* **Data block**
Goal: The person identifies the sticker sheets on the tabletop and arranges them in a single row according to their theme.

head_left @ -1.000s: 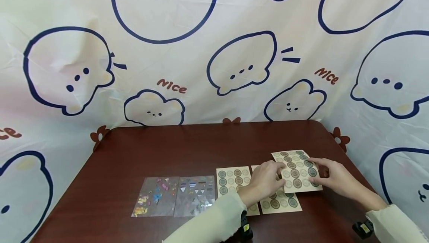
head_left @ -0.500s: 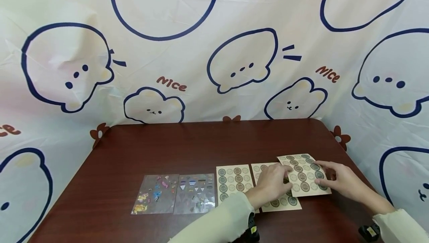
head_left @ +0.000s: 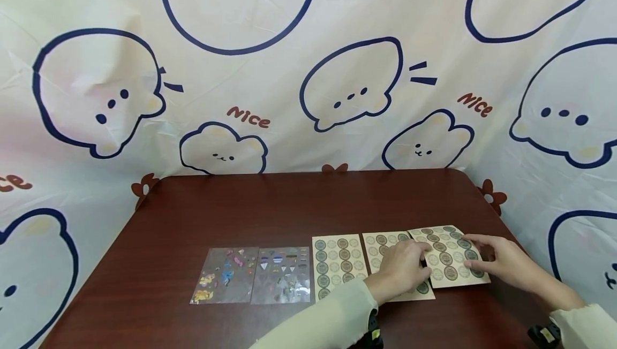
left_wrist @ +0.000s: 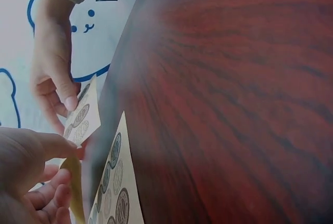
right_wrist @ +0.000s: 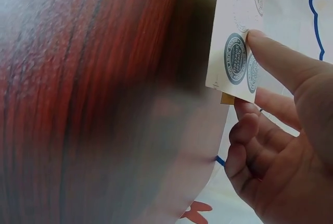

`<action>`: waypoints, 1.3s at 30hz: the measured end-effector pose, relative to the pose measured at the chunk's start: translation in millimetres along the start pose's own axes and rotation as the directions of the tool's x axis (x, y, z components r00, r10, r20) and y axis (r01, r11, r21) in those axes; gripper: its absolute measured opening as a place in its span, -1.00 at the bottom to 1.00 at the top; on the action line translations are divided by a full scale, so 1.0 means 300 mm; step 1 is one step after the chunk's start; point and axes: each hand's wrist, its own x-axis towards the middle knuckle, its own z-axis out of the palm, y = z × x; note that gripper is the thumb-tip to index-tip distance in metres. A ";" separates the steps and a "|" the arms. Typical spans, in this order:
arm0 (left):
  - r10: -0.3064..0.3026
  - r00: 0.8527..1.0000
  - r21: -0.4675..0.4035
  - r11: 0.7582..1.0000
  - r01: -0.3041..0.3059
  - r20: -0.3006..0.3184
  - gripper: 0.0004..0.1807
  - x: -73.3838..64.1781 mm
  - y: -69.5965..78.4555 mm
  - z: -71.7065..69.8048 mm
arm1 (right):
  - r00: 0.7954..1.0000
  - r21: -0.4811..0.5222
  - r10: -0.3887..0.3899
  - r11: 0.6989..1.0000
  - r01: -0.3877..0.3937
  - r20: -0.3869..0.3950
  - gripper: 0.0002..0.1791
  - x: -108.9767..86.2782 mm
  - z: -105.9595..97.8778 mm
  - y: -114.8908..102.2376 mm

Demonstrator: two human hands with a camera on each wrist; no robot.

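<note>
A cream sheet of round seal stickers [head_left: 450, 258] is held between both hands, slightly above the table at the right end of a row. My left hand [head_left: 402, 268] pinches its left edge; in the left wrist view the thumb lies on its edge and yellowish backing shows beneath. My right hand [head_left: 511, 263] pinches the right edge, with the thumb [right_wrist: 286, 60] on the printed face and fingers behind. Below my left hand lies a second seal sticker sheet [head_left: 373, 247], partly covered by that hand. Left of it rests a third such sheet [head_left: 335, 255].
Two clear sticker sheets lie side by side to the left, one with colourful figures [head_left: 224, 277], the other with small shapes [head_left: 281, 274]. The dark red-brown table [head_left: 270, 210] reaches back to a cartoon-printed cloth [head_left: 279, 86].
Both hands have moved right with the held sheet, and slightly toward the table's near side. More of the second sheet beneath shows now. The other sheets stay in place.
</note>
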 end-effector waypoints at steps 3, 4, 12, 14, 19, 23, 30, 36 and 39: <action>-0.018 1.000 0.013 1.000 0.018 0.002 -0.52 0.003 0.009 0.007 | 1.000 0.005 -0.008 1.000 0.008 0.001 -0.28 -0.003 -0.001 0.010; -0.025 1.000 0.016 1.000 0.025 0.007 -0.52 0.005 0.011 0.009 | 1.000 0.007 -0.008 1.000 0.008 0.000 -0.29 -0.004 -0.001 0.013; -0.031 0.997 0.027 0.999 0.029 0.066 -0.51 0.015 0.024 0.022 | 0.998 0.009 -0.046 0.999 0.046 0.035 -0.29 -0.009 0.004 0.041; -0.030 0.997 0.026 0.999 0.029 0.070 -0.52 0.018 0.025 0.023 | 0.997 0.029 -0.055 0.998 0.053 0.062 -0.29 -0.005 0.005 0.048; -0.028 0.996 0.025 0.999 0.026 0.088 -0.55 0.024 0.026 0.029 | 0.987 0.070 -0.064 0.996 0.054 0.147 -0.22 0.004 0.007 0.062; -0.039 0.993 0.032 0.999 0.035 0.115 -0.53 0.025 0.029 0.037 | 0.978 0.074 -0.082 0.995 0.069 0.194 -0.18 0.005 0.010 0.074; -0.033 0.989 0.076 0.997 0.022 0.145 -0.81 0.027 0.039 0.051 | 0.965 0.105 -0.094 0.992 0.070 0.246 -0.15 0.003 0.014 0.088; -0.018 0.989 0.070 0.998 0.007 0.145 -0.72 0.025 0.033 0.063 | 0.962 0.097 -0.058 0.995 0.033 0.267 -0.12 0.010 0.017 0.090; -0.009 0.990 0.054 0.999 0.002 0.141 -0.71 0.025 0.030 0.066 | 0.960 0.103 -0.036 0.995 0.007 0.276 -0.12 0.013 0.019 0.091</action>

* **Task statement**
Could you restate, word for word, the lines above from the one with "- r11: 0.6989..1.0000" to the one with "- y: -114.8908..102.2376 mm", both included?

* **Answer to this exercise**
  - r11: 0.6989..1.0000
  - r01: -0.3877..0.3937
  - r20: -0.3869..0.3950
  - gripper: 0.0002..0.1791
  - x: -108.9767..86.2782 mm
  - z: -105.9595..97.8778 mm
  - y: -114.8908..102.2376 mm

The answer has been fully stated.